Но даже после того, как Гульжихан в слезах, то ли и вправду искренних, то ли фальшивых, вся подобравшись, тихо исчезла, Бексеит еще долго не мог прийти в себя. Он мерил шагами огромный, прекрасно обставленный кабинет, стены которого были в полках, забитых книгами, а все пространство у окна занимал великолепный письменный стол, и в голове его царил содом. Он гнал от себя мысли, выплеснутые гневом, который кипел в нем. Он жаждал унять этот гнев... "Нервы, все нервы, надо беречь себя", — и перебирал длинные четки (тончайшая резьба по красному дереву) , которые в последние годы всегда были в кармане.
Как ни заставлял он себя думать о чем угодно, лишь бы не о том, что произошло сейчас, Гульжихан не желала покидать его мысли. До чего бесстыдна! Чтобы женщина — и такова! Как была она прелестна, когда он увидел ее впервые. В ее движениях, в походке, в том, как она обращалась к собеседнику, в самих словах ее, даже в том, как она пила и ела, угадывалось, что она из хорошего дома, что выросла среди людей порядочных и достойных. А теперь вон что повылезло...
Бексеит никогда не жалел о том, что связал свою жизнь с ней. Она была дорога ему. В пору, когда не на кого было опереться — ни родных, ни близких, — она сделала немало, чтобы он обрел новую родню и новые знакомства, и даже в том, что он достиг, в его должностях и званиях, в почете, которым он теперь окружен, — немалая доля ее труда. С ней он всегда ощущал себя главой дома, но мелочами она не донимала его. Быт не касался его, а между тем он все получал готовеньким и все в доме сияло. Как пастух нюхом угадывает перемену погоды, так она по одному только движению бровей угадывала настроение мужа и поступала в соответствии с его переменчивостью. Но самое главное... Самое главное — Гульжихан открыла ему, что есть жена, что такое истинно современная женщина... И все же, супружеская требовательность Гульжихан к мужу в последнее время стала для Бексеита утомительна. Пользуясь любым случаем, он отправлялся на неделю-две в командировку, уверяя, что какой-нибудь периферийный институт зовет прочитать лекцию-дру-гую, а то и целый курс, или на полтора-два месяца отбывал в Москву или Ленинград — опять науки ради. А приехав, обновленный, с пылкостью и энергией молодожена отправлял свои супружеские обязанности. Нет, Бексеит не жалел о том, что все сложилось, как сложилось. Гульжихан умела все. Не получилось лишь одно...
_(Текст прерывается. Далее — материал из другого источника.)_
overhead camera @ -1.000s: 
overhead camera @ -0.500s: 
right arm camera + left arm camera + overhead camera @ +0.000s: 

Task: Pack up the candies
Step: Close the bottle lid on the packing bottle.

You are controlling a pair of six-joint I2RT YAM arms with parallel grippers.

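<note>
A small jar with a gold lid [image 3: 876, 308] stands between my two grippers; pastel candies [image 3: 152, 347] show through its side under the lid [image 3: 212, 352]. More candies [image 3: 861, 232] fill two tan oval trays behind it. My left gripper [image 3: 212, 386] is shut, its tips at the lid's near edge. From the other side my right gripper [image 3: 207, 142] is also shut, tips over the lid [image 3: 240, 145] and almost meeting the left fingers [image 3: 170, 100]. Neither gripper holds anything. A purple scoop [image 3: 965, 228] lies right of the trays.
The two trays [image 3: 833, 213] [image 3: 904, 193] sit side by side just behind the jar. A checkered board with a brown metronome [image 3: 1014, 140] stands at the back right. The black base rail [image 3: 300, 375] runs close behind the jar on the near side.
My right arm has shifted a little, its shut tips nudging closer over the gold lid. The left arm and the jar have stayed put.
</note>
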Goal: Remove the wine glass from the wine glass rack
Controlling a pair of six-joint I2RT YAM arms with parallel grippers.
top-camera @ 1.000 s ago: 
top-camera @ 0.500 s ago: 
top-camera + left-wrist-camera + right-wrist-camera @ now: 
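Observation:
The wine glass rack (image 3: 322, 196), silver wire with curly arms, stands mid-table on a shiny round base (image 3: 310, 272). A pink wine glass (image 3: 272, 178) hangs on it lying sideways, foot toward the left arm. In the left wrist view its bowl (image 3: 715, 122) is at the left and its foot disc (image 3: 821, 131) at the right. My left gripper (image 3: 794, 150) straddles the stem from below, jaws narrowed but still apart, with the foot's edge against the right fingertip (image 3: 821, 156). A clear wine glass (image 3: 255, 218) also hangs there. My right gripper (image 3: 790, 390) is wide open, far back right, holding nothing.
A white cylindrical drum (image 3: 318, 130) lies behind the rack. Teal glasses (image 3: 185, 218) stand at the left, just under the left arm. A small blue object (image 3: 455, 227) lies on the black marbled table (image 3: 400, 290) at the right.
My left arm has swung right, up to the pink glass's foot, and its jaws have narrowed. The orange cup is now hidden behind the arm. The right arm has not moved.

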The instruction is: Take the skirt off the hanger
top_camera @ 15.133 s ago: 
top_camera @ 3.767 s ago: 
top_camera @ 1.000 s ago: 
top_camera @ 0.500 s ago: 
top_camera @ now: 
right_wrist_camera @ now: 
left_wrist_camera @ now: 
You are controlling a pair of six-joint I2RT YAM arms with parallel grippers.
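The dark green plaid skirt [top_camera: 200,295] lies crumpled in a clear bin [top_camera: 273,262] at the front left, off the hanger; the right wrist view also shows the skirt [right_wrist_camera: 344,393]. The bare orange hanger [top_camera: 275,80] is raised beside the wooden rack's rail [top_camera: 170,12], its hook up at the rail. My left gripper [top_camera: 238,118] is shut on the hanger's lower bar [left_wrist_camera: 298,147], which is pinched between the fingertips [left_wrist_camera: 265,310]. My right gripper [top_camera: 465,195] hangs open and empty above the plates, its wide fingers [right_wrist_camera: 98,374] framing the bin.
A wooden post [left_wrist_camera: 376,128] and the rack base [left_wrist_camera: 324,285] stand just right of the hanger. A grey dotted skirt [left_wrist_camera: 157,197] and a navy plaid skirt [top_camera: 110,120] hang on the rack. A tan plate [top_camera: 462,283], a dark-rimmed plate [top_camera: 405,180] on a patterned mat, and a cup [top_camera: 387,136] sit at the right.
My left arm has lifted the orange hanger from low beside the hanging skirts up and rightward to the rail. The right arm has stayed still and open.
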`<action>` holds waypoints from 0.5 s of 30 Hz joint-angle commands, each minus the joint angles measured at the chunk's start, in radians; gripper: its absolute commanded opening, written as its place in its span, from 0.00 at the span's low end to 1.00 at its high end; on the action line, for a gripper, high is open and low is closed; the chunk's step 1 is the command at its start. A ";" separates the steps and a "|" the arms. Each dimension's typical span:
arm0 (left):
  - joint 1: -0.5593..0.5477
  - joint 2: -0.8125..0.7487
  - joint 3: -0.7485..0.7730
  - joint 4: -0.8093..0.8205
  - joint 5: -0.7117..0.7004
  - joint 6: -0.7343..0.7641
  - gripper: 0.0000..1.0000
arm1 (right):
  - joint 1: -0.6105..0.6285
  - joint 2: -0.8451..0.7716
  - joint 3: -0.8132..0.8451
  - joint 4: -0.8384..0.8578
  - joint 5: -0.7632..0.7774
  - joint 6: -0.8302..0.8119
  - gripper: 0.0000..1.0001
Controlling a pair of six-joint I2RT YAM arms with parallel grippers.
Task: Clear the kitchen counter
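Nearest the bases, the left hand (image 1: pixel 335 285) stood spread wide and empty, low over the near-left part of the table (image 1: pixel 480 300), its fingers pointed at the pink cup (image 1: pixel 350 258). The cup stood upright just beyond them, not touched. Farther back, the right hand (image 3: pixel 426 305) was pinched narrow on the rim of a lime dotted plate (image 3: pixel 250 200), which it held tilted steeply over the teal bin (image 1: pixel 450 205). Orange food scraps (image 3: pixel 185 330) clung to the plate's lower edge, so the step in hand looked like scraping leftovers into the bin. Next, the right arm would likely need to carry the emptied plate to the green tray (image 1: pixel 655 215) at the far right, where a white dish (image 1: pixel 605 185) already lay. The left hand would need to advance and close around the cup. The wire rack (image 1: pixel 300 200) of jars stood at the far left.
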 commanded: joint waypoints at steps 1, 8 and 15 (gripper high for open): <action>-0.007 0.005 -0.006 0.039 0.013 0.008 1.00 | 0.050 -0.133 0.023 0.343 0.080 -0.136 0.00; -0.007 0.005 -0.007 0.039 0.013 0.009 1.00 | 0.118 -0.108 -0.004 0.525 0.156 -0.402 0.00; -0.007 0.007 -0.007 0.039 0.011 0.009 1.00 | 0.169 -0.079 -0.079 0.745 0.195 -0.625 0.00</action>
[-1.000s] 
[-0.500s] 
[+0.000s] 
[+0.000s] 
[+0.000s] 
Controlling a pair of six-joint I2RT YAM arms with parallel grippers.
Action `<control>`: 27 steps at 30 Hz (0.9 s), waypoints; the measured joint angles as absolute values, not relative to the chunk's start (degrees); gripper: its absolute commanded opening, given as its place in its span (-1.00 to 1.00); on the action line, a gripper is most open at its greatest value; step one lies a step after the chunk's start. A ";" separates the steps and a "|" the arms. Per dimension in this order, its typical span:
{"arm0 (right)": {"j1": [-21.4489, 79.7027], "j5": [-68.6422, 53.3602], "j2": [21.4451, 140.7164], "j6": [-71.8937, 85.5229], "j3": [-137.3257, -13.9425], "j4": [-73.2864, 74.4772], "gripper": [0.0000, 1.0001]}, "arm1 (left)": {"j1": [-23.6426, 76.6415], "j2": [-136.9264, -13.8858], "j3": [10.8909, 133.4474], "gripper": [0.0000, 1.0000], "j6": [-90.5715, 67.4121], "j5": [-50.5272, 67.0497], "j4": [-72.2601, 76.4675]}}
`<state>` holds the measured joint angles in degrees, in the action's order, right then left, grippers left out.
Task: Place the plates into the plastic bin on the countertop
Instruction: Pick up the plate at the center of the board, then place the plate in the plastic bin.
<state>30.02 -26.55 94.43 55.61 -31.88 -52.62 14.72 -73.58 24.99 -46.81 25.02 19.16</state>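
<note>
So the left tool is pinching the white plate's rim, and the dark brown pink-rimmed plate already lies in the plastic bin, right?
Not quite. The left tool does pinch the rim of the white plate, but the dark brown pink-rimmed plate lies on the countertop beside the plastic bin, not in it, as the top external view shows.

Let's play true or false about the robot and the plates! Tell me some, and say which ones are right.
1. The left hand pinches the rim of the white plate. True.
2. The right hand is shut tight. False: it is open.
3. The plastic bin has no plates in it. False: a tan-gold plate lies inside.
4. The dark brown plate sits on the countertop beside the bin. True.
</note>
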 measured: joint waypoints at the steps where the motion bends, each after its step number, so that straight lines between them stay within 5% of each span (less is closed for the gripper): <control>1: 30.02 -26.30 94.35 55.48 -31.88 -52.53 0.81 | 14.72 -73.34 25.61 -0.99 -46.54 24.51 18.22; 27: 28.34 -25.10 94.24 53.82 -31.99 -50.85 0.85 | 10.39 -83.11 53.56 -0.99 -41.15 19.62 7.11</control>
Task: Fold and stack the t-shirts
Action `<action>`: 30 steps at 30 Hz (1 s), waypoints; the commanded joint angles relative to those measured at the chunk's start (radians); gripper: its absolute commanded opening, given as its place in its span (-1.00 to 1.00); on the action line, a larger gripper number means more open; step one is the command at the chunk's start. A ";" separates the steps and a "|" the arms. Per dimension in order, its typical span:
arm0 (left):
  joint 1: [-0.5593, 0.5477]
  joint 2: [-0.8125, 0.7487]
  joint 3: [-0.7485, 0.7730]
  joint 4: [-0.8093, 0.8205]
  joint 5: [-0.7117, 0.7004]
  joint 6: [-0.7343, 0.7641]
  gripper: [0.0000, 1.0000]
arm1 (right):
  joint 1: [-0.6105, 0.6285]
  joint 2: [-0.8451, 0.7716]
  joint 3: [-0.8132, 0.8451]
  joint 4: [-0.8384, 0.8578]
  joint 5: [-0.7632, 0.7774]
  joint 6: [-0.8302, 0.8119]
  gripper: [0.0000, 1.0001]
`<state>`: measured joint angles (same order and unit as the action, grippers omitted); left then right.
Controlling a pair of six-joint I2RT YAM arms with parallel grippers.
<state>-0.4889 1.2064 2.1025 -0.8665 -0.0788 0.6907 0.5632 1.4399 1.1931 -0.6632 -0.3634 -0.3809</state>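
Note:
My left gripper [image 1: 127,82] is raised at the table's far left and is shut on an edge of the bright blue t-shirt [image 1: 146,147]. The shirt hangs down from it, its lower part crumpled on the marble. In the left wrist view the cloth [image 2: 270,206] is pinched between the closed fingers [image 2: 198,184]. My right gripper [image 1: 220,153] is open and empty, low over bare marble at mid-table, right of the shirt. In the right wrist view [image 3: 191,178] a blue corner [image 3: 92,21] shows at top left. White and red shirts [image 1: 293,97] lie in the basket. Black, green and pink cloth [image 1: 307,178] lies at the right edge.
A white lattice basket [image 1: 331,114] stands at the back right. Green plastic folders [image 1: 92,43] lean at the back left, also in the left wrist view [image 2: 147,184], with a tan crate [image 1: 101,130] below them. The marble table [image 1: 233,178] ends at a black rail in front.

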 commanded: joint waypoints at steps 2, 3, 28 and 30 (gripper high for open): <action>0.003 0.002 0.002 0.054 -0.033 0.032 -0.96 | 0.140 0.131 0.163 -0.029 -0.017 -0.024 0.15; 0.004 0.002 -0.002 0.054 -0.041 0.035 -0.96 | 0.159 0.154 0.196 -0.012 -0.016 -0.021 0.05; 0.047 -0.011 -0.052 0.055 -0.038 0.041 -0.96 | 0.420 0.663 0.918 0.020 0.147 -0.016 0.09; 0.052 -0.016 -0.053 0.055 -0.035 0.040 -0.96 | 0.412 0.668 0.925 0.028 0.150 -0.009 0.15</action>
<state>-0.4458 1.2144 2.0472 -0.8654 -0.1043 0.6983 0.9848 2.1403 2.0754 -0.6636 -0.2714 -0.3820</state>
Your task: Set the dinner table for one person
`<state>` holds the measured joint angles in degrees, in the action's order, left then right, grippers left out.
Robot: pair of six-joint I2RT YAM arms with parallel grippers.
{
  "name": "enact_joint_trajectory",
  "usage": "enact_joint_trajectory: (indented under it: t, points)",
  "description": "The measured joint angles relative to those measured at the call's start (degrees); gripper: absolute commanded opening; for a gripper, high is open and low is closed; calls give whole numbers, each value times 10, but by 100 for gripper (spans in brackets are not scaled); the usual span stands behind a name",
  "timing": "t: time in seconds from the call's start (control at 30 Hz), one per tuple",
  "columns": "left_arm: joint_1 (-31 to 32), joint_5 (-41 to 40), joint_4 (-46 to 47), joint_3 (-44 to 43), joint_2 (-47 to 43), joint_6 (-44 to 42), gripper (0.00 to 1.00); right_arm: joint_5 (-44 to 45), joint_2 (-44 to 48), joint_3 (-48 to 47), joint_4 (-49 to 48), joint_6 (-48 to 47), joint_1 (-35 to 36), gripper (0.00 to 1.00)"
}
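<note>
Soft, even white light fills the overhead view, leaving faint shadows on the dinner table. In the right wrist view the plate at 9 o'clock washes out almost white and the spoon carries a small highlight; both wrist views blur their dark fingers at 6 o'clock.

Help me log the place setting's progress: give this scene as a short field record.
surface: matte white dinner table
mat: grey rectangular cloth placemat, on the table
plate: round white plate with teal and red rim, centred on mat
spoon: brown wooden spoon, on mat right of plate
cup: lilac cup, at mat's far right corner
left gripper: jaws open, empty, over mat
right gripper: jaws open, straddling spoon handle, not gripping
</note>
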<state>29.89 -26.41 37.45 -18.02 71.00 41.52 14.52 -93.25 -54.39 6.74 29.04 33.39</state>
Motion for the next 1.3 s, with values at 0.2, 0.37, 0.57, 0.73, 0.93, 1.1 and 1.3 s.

В последнее время — как ни глушил он это в себе, как ни пытался забыться, — в последнее время этот трехлетний мальчишка с тощенькой шейкой и ножками хомутом стоял перед ним — никуда не деться. Даже неизменные сопли под носом придавали ему только прелести. Секен-Секиман-Секитай-Сейтжан... Сейтжан Бексеит-улы Атаханов! Студент третьего курса МГУ, будущий ученый-востоковед Сейтжан Бексеит-улы... Впрочем, подобно тысячам отвергнутых абитуриентов, может быть, вернулся домой и он?.. Может быть, уже давно, давным-давно... Ведь здоровье у него было никудышное...
В дверь постучали:
— Господин профессор!
Четки замерли в руках Бексеита, и он остался стоять у окна как стоял. Даже не обернулся.
Дверь тихонько отворилась:
—- Бексеит!
На этот раз он обернулся, чтобы еще ей выдать, но, увидев Гульжихан, возникшую на пороге легко и просто, будто и не было ни обид, ни крика, сдержался.
— Мой всемилостивейший повелитель, обед на столе. Он рассмеялся. Рассмеялся невольно. Над бесстыдством жены. Над своим бессилием.
— Нам нельзя ссориться, — улыбнулась Гульжихан. — Мы должны приноравливаться друг к другу.
"Поди угадай, куда тебя поведет", — подумал Бексеит.
— "Человек человеку волк" — это какой мудрец сказал?
— Бартольд не отрицал.
— Помню, помню, этот самый Бартольд говорил еще, что вокруг каждого — кольцо недругов...
— Ну и что?
— Вот ты — ученый. Ты — высокая душа, которой ни до чего дела нет, кроме науки.
"К чему бы это?" — в Бексеите снова закипала ярость.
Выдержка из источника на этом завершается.